The lack of available women in China has contributed to an exponential increase in crime. Low-skilled or uneducated Chinese are more likely to engage in criminal activity than those with better prospects, and statistical correlations have been made between a rise in the percentage of unmarried men and increased societal volatility[6]. With a dearth of women, only the most qualified men obtain brides, leaving behind a large demographic of single men with few possibilities for family life. Furthermore, the predominance of bachelors in Chinese society has led to a spike in prostitution and sexual trafficking of women from surrounding countries, such as Burma, Mongolia, and North Korea.

The TCP brought forth by the Third Plenum can be an important mechanism to rebalance Chinese gender ratios, but only if Chinese citizens utilize their newfound freedom to birth more girls. This would require both a revaluation of the importance of women in society and a shift in the parsimonious and increasingly individualistic tendencies of modern Chinese couples. The role of women in China is already changing due to both free-market development – which allows many women to hold full-time jobs and therefore support their relatives as ably as men – and a concerted effort by the Chinese government to promote the merits of daughters, entitled the ‘Care for Girls’ program. However, China’s urban fertility rates began declining even before the introduction of the OCP in 1979, signaling that Chinese city-dwellers, at least, do not necessarily want more children. In fact, the rate of urban fertility declined more slowly after the OCP was implemented than in the previous decade, implying that though the policy certainly may have precluded a good number of births – Mao Yuqun, spokesperson for the National Health and Family Planning Commission, claims that it has prevented about 400 million[7] – a shift in social norms and a rising cost of living seems to play a considerably larger role. In an online survey conducted immediately after the announcement of the TCP, 37% of women claimed they would “opt out” of having another child, due to exorbitant childcare costs. Though money is an issue, the three-decade enforcement of the OCP has, especially in urban areas, culminated in an individualistic Chinese culture that privileges conjugal bonds over filial ties. Chinese couples are more dedicated to each other than to their children, seeing the latter as merely a means for financial support in old age. In China’s current socioeconomic climate, raising only one son – to say nothing of two – requires an increasing amount of resources, yet a male child is still more likely to obtain a lucrative position than would a daughter … or two. Two male children, therefore, would be able to best provide for their aging parents.

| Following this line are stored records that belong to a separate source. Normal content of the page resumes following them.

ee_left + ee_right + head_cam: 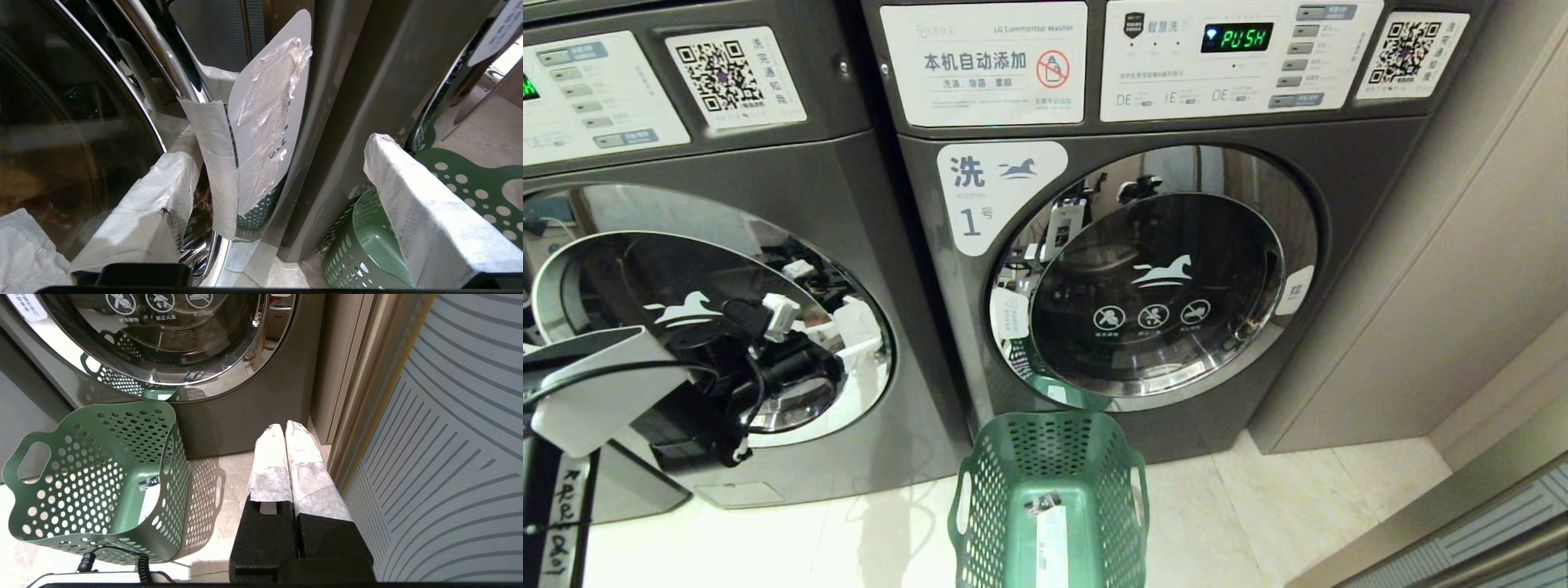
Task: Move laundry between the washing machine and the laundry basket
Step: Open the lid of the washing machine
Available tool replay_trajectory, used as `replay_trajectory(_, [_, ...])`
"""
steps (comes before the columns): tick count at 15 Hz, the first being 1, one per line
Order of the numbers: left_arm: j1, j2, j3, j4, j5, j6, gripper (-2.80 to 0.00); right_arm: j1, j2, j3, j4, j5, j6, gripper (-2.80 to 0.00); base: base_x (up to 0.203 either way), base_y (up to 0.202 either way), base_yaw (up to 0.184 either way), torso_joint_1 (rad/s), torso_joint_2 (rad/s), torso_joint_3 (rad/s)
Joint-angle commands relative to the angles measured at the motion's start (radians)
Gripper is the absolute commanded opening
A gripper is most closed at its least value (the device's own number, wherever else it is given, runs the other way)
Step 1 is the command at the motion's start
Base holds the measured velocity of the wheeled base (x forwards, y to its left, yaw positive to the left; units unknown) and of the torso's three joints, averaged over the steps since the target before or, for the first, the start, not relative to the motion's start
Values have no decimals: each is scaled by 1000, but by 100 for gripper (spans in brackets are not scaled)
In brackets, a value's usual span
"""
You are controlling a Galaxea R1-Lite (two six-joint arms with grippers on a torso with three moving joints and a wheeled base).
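Laundry basket point(1052, 482), green plastic pierced with round holes and carrying a white tag, stands on the pale tiled floor point(1241, 523) just in front of a dark grey washer point(1168, 269) whose label reads "洗", a horse logo and "1号". No clothes show inside the basket. That washer's round chrome-rimmed door is shut; its glass bears a white horse logo and three round prohibition signs. Above it a panel reads "LG Commercial Washer" and "本机自动添加", a green display shows "PUSH", and a QR code sticker sits at the far end. To the left stands the washing machine point(768, 327), a like dark grey washer with its own QR sticker and horse logo on the door glass. The left claw point(282, 183) is up against this door's chrome rim, its white-wrapped fingers point(416, 212) spread wide on either side of a taped white tag point(265, 122) at the door's edge, gripping nothing. The right claw point(286, 433) hangs low beside a striped wall panel point(449, 437), near the basket, fingers pressed together and empty.
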Motion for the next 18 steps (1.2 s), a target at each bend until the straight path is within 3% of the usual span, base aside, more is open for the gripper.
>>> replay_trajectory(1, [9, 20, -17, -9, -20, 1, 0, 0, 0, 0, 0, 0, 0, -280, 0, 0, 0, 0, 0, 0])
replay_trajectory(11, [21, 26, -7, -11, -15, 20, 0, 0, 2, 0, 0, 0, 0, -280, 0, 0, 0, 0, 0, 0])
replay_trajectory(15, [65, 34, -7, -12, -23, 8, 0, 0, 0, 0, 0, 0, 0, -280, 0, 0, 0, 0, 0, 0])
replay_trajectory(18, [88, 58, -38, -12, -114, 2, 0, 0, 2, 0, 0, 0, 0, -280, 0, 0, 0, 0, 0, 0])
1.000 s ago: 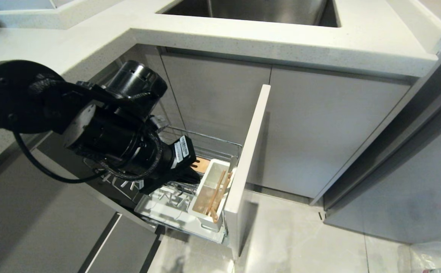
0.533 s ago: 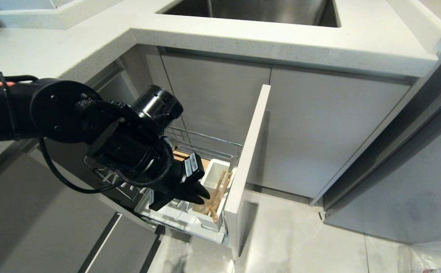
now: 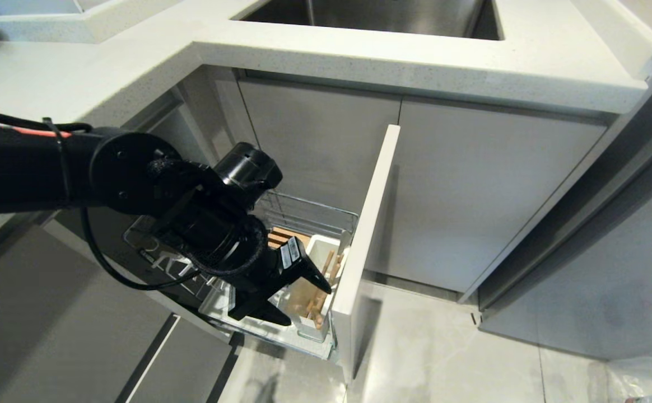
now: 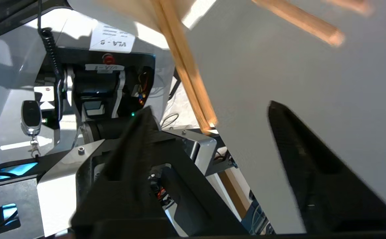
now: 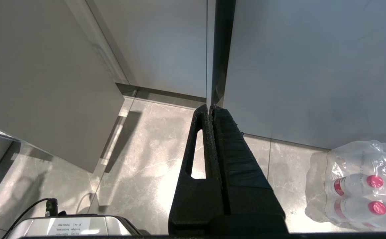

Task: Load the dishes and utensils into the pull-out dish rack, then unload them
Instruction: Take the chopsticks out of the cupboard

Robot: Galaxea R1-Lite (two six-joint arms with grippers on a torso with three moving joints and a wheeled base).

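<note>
Chopsticks [image 3: 319, 291] stand in the white caddy [image 3: 320, 252] of the pulled-out dish rack [image 3: 315, 215], with the left gripper [image 3: 303, 305] spread open around them.

Rack sits low under the desk [image 3: 415, 61], its pale front panel [image 3: 368, 240] running along the caddy's right side and leaving only a narrow strip beyond the sticks. Left fingers [image 4: 299, 156] stand well apart, one near the front panel, the other toward the near edge of the white drip tray [image 3: 219, 305]; in the left wrist view the chopsticks [image 4: 189, 76] pass slanting between them and nothing is gripped. Chrome wire rim closes the far side. Floor to the right of the panel lies open. Right gripper [image 5: 211, 109] hangs over the floor near the cabinet doors, fingers pressed together, beside a pack of bottles [image 5: 355, 186].
</note>
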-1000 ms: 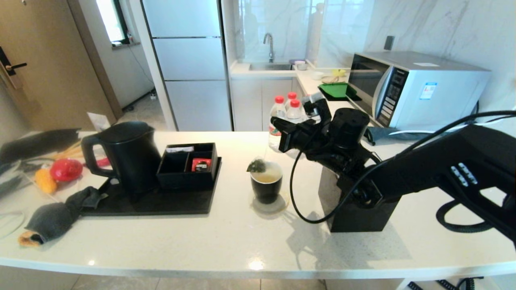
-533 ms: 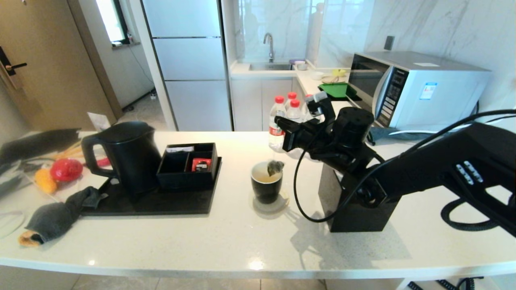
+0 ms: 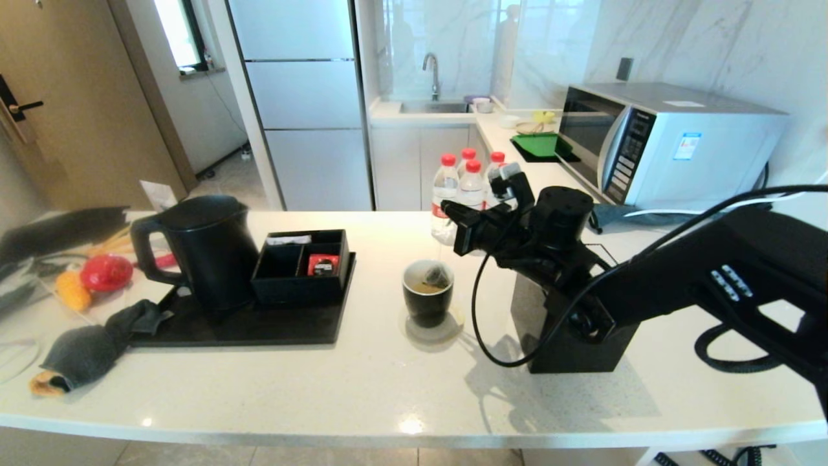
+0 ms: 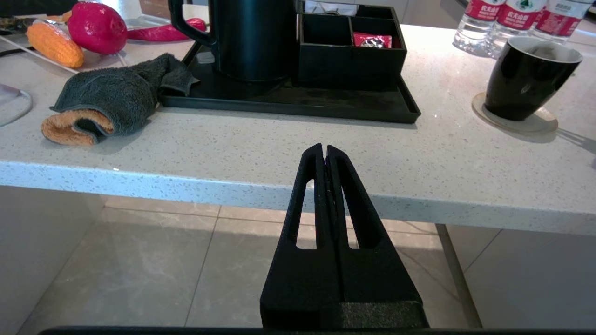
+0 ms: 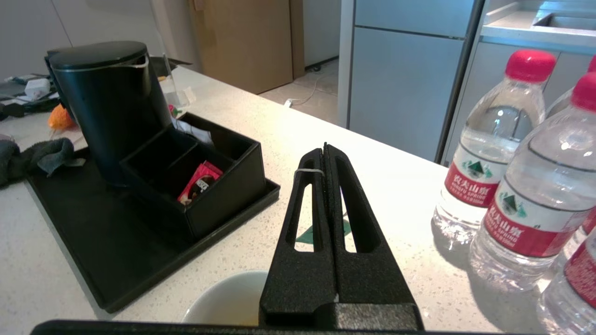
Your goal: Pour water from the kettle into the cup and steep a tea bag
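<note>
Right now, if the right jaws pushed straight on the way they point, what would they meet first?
Probably the black compartment box on the tray, or the kettle behind it; depth is unclear. The right gripper hangs above the cup.

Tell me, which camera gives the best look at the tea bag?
The head view: the tea bag sits inside the cup, hanging on its string below the right tool. The left wrist view shows only a dark hint of it over the cup's rim. The right wrist view shows just the string pinched in the tool.
</note>
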You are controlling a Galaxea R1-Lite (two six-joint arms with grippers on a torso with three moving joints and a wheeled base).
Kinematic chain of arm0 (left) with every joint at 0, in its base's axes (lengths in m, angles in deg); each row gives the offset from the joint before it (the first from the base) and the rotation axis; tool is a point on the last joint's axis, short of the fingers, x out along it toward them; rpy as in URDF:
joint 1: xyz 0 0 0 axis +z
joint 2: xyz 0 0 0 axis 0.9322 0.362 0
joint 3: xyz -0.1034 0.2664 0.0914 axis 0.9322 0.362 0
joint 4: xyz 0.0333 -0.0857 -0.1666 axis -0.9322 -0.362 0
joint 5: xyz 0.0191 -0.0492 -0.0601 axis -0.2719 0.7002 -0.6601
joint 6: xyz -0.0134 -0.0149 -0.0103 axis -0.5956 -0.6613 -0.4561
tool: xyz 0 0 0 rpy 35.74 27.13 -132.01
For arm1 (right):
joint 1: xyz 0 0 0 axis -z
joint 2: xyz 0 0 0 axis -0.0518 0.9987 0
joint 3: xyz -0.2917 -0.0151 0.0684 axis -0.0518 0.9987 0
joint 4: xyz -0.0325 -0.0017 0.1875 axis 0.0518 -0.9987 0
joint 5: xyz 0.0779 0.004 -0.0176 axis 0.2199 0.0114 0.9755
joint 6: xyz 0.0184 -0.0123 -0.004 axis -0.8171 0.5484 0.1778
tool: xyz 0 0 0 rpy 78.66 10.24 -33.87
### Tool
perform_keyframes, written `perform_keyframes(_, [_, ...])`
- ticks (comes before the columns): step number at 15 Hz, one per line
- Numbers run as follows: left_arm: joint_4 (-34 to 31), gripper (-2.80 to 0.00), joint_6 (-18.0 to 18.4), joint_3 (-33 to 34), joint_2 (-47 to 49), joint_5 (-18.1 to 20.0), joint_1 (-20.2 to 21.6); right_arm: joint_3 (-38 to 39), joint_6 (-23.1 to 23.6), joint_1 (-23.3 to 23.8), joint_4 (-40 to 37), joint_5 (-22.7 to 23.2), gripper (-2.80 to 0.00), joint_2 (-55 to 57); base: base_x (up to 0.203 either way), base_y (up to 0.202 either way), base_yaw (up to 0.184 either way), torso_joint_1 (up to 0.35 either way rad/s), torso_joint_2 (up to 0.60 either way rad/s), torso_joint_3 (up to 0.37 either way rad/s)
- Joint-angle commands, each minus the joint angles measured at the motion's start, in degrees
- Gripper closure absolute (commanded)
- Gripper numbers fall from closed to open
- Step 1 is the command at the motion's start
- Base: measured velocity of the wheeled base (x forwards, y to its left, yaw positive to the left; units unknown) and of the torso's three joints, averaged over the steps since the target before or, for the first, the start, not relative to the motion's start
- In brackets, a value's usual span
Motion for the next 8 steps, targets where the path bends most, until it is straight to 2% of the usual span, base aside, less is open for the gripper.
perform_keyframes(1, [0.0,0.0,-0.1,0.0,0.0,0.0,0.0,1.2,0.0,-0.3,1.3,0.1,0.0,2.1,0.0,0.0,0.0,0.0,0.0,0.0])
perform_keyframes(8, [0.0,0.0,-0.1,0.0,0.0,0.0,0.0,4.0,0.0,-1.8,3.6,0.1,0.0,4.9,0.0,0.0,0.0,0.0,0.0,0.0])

China’s TCP has the potential to improve China’s lopsided gender balance and contribute to future economic growth.  To succeed, however, the government will have to go beyond merely permitting two children per couple and provide more robust economic incentives for both having those children and a stronger social push to encourage families to make those children daughters. Only then will the ‘two child policy’ succeed in reaching the goals laid out by the Chinese government.